God even loves _______ ! (with answer) and other church signs.

Well, thanks for the :D’s, because I was oblivious to the fact that I was revealing it, and cannot plead “not guilty” to the jackass charge. Please note, however, that AClockworkMelon was almost certainly making a simulpost, and would have qualified for “jackass” had I not been so efficient. :wink:

Melon, could you please post a little quicker next time? :stuck_out_tongue:

They shouldn’t pick on Norwegians. They have something the Swedes don’t have: Good neighbors!

että ei ole kivaa, :mad:

As a banana slug, I find that offensive.

Maybe they chose that because of the mickey-taking Landover church having this meme about God really really hating Norway.

This is as good a time as any to tell a pretty irrelevant story with a Norwegian punchline.

One day I needed to meet a friend at a bank in Ngaoundere, Cameroon, a fairly remote regional capital. My colleague and I got off of our bush taxi and hopped on a pair of motorcycle taxis. They only really spoke the local language, so it took a lot of negotiating before we could clarify the destination and agree on a price. We get on, but instead of taking us into town, they begin to take us down some dirt roads in the outskirts and out into the bush. At this point I’m a little worried, but I don’t know the city well and in North Cameroon the difference between “downtown” and “barren field with a few huts” is not as distinct as it could be and “I think I’m about to be taken into a field and chopped into pieces” is actually a pretty common emotion during ordinary daily commutes. Anyway these guys didn’t understand enough French for me to question them much. So I decide to hang on and see where we end up.

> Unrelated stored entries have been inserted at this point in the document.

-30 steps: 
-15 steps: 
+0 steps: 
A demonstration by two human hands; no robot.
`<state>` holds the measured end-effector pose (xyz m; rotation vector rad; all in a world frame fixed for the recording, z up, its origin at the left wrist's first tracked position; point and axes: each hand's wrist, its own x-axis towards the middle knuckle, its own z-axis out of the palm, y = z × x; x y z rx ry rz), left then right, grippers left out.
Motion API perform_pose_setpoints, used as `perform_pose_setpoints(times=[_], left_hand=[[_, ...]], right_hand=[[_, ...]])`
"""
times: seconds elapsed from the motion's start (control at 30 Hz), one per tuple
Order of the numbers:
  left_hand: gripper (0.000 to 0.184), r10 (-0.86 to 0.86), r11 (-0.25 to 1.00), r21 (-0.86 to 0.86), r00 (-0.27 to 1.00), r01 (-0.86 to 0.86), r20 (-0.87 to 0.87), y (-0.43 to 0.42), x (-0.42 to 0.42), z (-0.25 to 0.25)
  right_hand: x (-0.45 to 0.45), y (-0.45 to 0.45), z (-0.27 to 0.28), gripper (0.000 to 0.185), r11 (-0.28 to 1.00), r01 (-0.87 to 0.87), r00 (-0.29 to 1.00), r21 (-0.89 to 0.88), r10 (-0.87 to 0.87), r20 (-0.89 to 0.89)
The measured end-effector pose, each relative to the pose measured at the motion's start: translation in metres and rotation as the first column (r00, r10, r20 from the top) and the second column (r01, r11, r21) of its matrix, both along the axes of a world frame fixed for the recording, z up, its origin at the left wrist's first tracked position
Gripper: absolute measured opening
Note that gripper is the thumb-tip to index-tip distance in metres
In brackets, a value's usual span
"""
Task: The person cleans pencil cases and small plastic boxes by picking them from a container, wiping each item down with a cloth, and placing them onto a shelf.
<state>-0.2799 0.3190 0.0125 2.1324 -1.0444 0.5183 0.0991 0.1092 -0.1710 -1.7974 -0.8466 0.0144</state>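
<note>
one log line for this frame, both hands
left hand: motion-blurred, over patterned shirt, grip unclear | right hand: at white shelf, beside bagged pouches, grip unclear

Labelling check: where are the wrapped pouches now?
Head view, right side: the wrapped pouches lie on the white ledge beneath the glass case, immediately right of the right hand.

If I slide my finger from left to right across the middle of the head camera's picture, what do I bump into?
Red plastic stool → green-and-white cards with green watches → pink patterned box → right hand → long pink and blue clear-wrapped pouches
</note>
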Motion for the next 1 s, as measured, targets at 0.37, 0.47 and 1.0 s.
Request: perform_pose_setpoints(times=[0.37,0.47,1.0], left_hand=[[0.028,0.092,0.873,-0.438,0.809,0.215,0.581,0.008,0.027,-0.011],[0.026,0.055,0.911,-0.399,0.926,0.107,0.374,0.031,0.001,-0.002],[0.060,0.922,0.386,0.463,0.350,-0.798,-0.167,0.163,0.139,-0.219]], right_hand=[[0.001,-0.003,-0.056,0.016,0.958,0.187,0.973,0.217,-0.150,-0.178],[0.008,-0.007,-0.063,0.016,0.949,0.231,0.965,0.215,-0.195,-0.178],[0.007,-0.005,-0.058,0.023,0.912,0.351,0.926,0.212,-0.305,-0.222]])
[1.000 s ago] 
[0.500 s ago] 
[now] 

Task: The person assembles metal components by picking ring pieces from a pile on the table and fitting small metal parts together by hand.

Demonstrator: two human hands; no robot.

We enter a large clearing in a bit of a forest. Without a word, the taximen drop us off in the middle of it and take off in a cloud of dust. Clearly, they didn’t understand the word “banque.”

My friend and I look at each other for a few moments, wondering where we are or what to do. We are literally in the middle of nowhere, without a building or even much of a road in sight. Where are we? How will we ever get a taxi back into town? Why did they take us here, of all places?

To our surprise, and man with flowing Islamic robes comes out from behind some trees and shakes our hands in the customary fashion. He opens his mouth and says in flawless French:

“Good Afternoon. Are you Norwegian?”

Were you wearing blue ankle socks?

Sorry if I touched a nerve :frowning: My experience with the Norwegians has been, shall we say, mixed. I’d mention the high point, but that’s a little too much information, and I’d mention the low point, but that’s a little too much information too.

nah us Finns are a grumpy lot! :slight_smile:

If I knew it was a liberal, hip-enough church, I actually would have found fags funny.

Or, you know, if Phred were protesting somewhere nearby.